In this tutorial, we will learn how to split a dataset into train sets and test sets using Python. This is a fundamental preprocessing step in machine learning that helps build robust models.
Why Split Datasets?
When creating machine learning models, we need to evaluate their performance on unseen data.
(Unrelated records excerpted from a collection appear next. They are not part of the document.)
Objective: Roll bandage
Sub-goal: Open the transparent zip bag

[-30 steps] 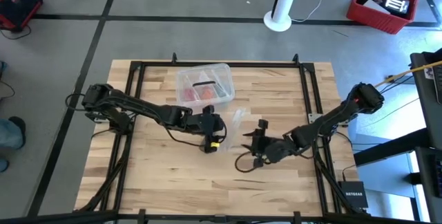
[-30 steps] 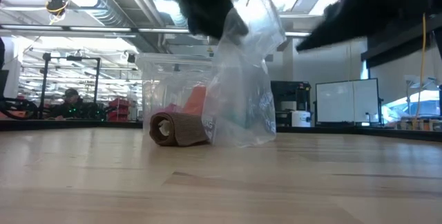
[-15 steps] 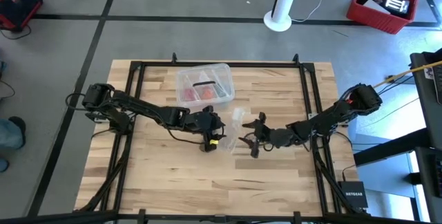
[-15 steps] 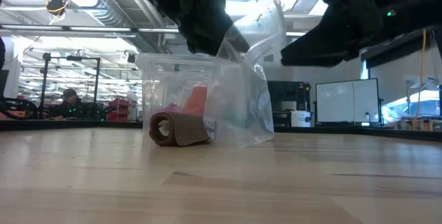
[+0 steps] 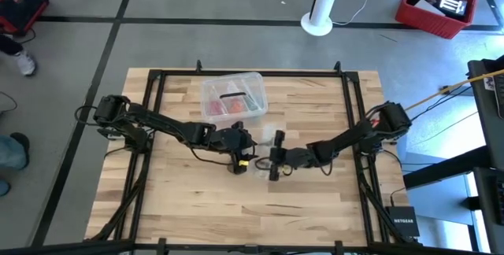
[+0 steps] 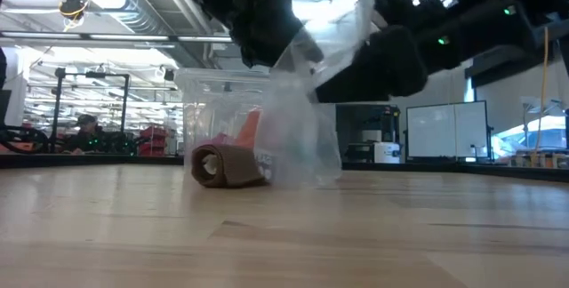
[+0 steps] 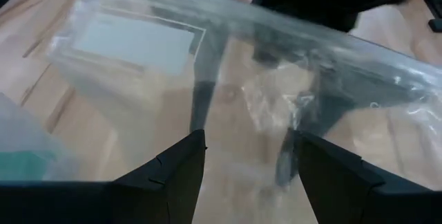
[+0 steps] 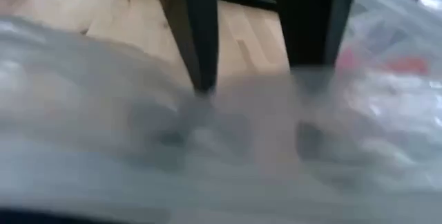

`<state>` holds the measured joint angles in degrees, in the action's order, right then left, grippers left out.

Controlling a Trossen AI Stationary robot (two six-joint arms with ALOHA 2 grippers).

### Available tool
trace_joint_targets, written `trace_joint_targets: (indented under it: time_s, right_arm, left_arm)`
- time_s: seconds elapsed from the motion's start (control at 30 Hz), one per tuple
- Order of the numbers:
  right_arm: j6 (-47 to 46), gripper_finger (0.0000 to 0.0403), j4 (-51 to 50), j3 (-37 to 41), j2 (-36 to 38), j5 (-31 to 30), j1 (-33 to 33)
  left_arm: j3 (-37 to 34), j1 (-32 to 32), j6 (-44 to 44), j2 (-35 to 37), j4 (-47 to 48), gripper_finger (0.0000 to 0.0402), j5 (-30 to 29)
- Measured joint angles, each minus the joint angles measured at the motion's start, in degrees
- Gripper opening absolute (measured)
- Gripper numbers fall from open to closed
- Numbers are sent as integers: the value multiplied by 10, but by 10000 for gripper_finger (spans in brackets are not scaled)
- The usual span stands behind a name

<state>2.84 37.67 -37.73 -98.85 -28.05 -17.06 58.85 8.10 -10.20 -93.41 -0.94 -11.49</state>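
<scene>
The bandage (image 6: pixel 227 165) is a brown-tan roll lying on its side on the table, in front of the clear box. In the high view my left arm hides it. A crinkled clear plastic bag (image 6: pixel 302 137) stands beside the roll with its bottom on the table; it also shows in the high view (image 5: pixel 268 137). My left gripper (image 5: pixel 239 142) is above the roll and shut on the bag's top. My right gripper (image 5: pixel 274 159) is open at the bag's upper right (image 6: pixel 356 66). My left gripper holds the bag's upper edge (image 6: pixel 298 46) from above, slanting in from the table's left. In its wrist view the film (image 7: pixel 242 162) passes between the two fingers, which stand a little apart. The bag hangs below, bottom on the table. My right gripper's open fingers (image 8: pixel 197 58) come at the bag's upper part (image 8: pixel 103 113) level from the table's right. Their tips vanish behind the film. Whether a finger is inside the bag I cannot tell.
A clear plastic box (image 5: pixel 232 97) with red contents stands behind the bag, toward the table's far edge. A black frame (image 5: pixel 346 105) runs around the tabletop. A person sits in the room far behind (image 6: pixel 89 128).
My right gripper has gone toward the table's left, up to the bag and my left gripper. The bag's top has tipped over toward it and its body has drawn in a little. The bandage roll has stayed in place.
</scene>
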Motion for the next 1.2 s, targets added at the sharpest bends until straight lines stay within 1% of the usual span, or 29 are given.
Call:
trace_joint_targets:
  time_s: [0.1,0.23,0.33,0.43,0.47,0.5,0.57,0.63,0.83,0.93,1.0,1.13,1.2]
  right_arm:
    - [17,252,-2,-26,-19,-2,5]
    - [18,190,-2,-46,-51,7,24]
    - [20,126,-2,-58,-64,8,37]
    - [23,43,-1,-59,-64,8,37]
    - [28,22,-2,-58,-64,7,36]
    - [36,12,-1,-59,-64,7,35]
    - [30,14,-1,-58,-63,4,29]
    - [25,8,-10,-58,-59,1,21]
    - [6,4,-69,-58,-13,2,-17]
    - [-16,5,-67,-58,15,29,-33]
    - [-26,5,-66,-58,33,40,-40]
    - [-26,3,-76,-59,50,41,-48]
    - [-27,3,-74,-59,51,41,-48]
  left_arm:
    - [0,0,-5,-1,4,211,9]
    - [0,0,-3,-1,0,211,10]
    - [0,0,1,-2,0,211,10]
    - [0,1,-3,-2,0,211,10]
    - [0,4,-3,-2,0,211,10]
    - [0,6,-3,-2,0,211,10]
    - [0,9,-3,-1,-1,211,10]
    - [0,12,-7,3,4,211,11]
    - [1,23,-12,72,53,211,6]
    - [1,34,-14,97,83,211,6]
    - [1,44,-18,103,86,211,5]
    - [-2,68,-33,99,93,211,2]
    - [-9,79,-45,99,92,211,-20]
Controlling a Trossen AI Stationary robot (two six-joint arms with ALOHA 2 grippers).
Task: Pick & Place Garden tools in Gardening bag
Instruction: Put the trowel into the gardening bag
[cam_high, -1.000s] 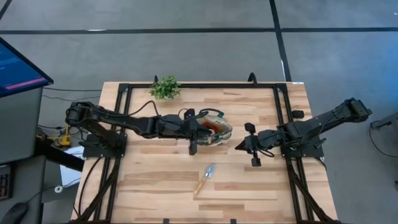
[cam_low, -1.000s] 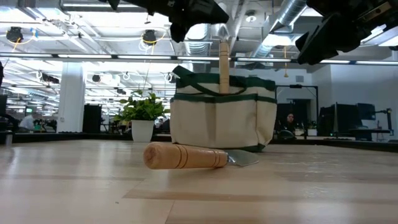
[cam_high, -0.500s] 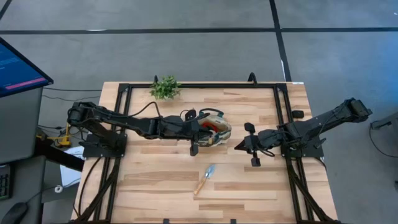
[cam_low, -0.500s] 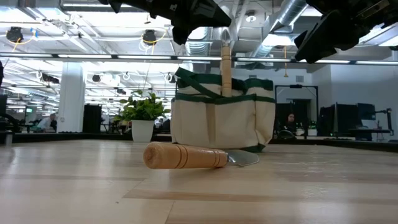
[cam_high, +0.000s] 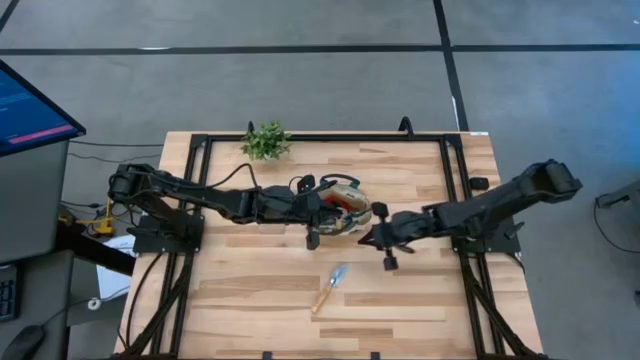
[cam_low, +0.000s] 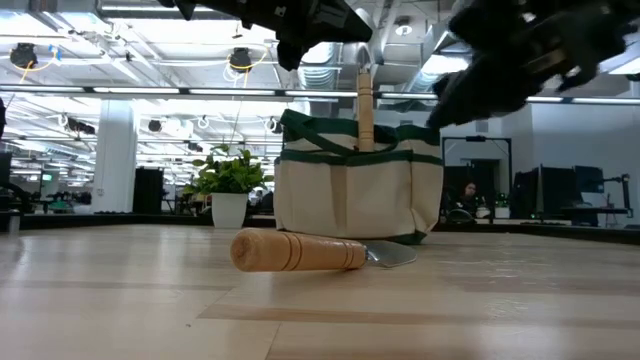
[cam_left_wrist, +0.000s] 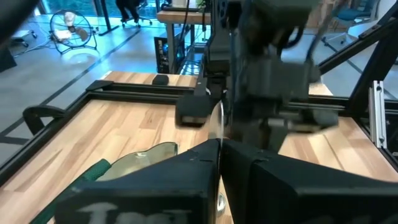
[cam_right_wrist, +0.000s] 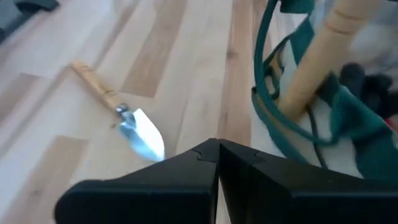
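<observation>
- Gardening bag (cam_low: 358, 190): beige with dark green trim.
- Trowel (cam_high: 330, 286): silver head, light wooden handle.
- Potted plant (cam_high: 265, 140): green.
- Table (cam_high: 400, 300): pale wood planks.

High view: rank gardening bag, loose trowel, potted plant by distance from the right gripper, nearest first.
From the right gripper, shut, at table centre:
1. Gardening bag, right beside it, on the left arm's side.
2. Loose trowel, lying toward the table's near edge.
3. Potted plant, at the far edge, left of the bag.

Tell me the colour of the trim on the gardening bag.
Dark green, on the beige gardening bag; clearest in the low view.
</observation>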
Common problems include overfitting (model performs well on training data but fails on new data) and underfitting (model performs poorly on both training and new data).
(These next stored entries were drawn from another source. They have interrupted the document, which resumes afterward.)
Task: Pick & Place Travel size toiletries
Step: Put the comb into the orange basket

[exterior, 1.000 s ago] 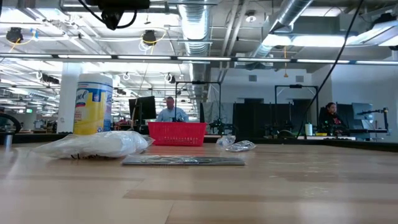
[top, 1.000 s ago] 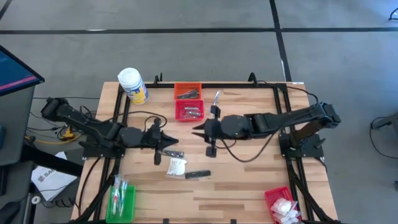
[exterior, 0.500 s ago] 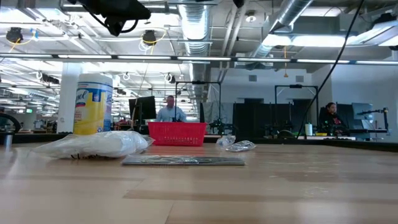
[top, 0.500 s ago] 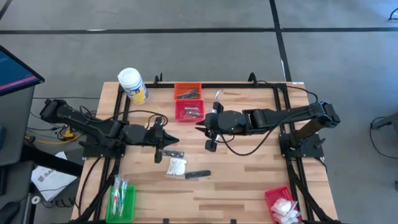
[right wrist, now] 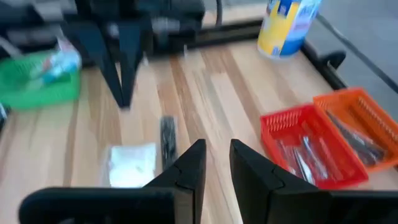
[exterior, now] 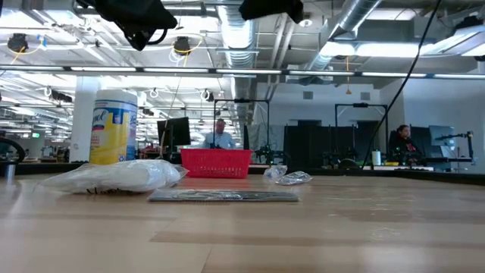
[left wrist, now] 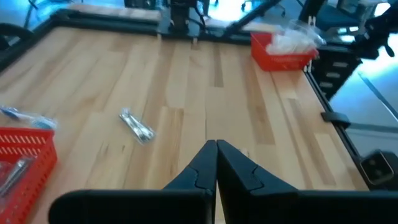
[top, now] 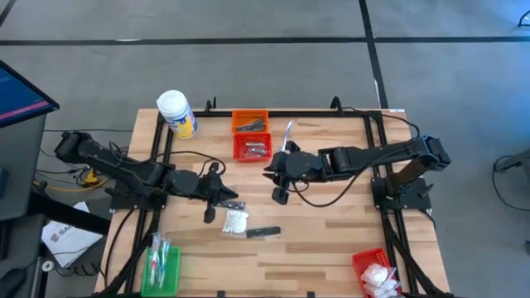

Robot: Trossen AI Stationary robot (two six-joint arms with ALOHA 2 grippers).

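Overhead, the left gripper point(top: 236, 199) hangs above the wooden table point(top: 331, 240), its two dark fingers pressed together with nothing between them, as its own wrist camera confirms. Just past its tip lie a white crinkled packet point(top: 235, 220) and a dark slim tube point(top: 263, 233), side by side on the boards; a second dark tube beside the fingertips is partly covered by them and hard to separate from the arm. The right gripper point(top: 267, 170) hovers near a small red basket point(top: 252, 146) holding silver-grey foil sachets, with a small orange basket point(top: 249, 122) just behind it whose contents are too small to read. Its fingers point(right wrist: 191, 163) stand a narrow gap apart, and nothing can be seen held in that gap. A thin clear-plastic stick point(top: 288, 130) lies beside the red basket. At the table's near corners, a green basket point(top: 163, 266) holds clear sticks, and another red basket point(top: 374, 271), cut off by the frame's edge, holds white packets. A big white jar with yellow label point(top: 176, 113) stands at the far left corner. From table height only blurred dark parts of the arms show overhead.
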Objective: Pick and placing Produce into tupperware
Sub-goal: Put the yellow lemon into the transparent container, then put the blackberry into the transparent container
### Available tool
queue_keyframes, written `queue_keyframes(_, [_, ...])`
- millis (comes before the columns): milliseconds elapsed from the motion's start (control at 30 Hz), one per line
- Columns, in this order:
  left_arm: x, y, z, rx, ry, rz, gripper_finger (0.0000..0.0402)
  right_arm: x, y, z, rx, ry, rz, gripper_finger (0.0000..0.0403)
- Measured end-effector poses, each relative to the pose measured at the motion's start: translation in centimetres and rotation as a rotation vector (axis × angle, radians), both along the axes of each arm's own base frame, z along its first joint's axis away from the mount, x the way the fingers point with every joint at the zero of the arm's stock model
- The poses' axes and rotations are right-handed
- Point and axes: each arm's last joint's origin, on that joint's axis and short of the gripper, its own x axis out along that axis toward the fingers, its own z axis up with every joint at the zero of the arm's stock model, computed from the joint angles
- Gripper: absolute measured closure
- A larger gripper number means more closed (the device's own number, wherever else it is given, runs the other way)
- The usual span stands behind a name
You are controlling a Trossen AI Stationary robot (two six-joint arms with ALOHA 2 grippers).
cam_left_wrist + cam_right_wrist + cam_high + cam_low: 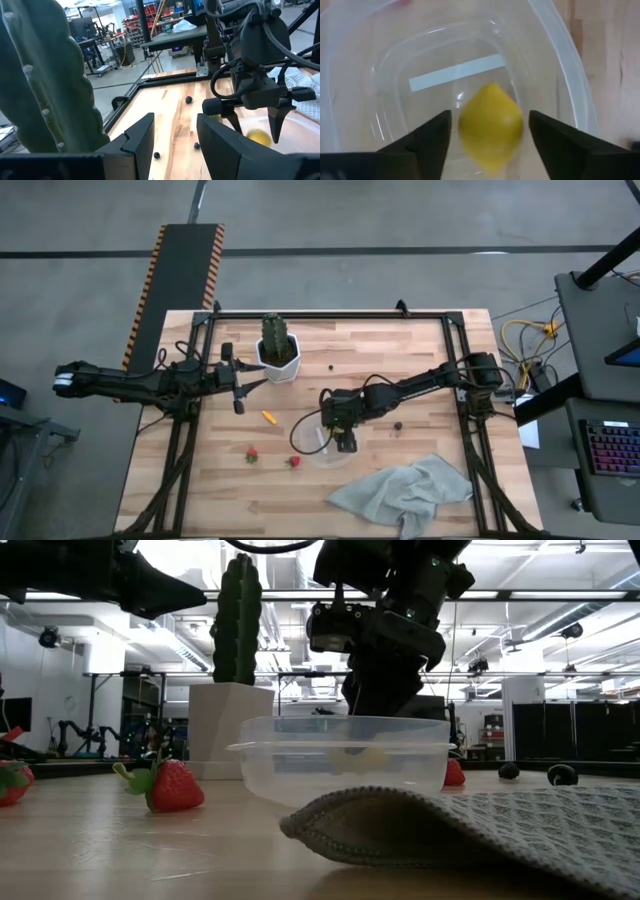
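The right gripper [489, 131], jaws spread wide, hung over the tupperware [312, 440] at centre frame of the high view, the lemon [491, 126] lying free between its fingers on the container floor: apparently the release step. The left gripper [238, 385], also open, waited beside the cactus [275, 335]. Next would likely be a strawberry [293, 462] lower left of the container.

Clear glossy plastic tub [560, 65], smooth matt lemon [491, 125], pale wood-plank bench [400, 350], waffle-weave cloth [480, 825].
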Motion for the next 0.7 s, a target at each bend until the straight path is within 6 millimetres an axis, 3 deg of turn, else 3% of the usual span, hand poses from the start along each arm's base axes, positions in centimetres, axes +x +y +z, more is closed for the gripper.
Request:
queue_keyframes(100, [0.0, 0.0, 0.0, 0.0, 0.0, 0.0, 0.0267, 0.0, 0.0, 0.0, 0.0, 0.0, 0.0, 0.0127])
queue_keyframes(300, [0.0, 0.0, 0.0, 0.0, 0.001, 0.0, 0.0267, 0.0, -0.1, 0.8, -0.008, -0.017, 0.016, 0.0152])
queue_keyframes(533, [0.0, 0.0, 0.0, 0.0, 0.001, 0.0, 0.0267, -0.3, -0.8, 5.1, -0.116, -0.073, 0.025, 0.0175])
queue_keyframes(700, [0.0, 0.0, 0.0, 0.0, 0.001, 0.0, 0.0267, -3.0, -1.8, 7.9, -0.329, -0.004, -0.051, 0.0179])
Splitting the dataset helps us:
- Train set Used to train the model (typically 70-80% of data)
- Test set Used to evaluate model performance on unseen data (typically 20-30% of data)
Method 1: Using sklearn's train_test_split
The most popular and recommended approach uses scikit-learn's built-in function ?
import numpy as np
from sklearn.model_selection import train_test_split
# Create sample data
X = np.arange(0, 50).reshape(10, 5)
y = np.array([0, 1, 1, 0, 1, 0, 0, 1, 1, 0])
# Split into train and test sets (70% train, 30% test)
X_train, X_test, y_train, y_test = train_test_split(X, y, test_size=0.3, random_state=42)
print("Shape of X_train:", X_train.shape)
print("Shape of X_test:", X_test.shape)
print("Shape of y_train:", y_train.shape)
print("Shape of y_test:", y_test.shape)
Shape of X_train: (7, 5) Shape of X_test: (3, 5) Shape of y_train: (7,) Shape of y_test: (3,)
Method 2: Using NumPy Indexing
Manual splitting using array slicing for simple cases ?
import numpy as np
# Create sample data
X = np.random.rand(100, 5)
y = np.random.rand(100, 1)
# Split manually (80% train, 20% test)
split_index = int(0.8 * len(X))
X_train, X_test = X[:split_index], X[split_index:]
y_train, y_test = y[:split_index], y[split_index:]
print("Shape of X_train:", X_train.shape)
print("Shape of X_test:", X_test.shape)
print("Shape of y_train:", y_train.shape)
print("Shape of y_test:", y_test.shape)
Shape of X_train: (80, 5) Shape of X_test: (20, 5) Shape of y_train: (80, 1) Shape of y_test: (20, 1)
Method 3: Using Pandas Sample
For DataFrame operations, use pandas sample() method ?
import pandas as pd
import numpy as np
# Create sample DataFrame
data = np.random.randint(10, 25, size=(100, 3))
df = pd.DataFrame(data, columns=['col1', 'col2', 'col3'])
# Split using sample (80% train)
train_df = df.sample(frac=0.8, random_state=42)
test_df = df[~df.index.isin(train_df.index)]
print("Original dataset shape:", df.shape)
print("Train dataset shape:", train_df.shape)
print("Test dataset shape:", test_df.shape)
Original dataset shape: (100, 3) Train dataset shape: (80, 3) Test dataset shape: (20, 3)
Comparison
| Method | Best For | Advantages | Disadvantages |
|---|---|---|---|
| train_test_split | Most ML projects | Built-in stratification, random state | Requires sklearn |
| NumPy indexing | Simple arrays | No dependencies, fast | No shuffling by default |
| Pandas sample | DataFrames | Maintains DataFrame structure | Requires pandas |
Conclusion
Use train_test_split from sklearn for most machine learning projects as it provides the best features and flexibility. This preprocessing step is crucial for building reliable models that generalize well to unseen data.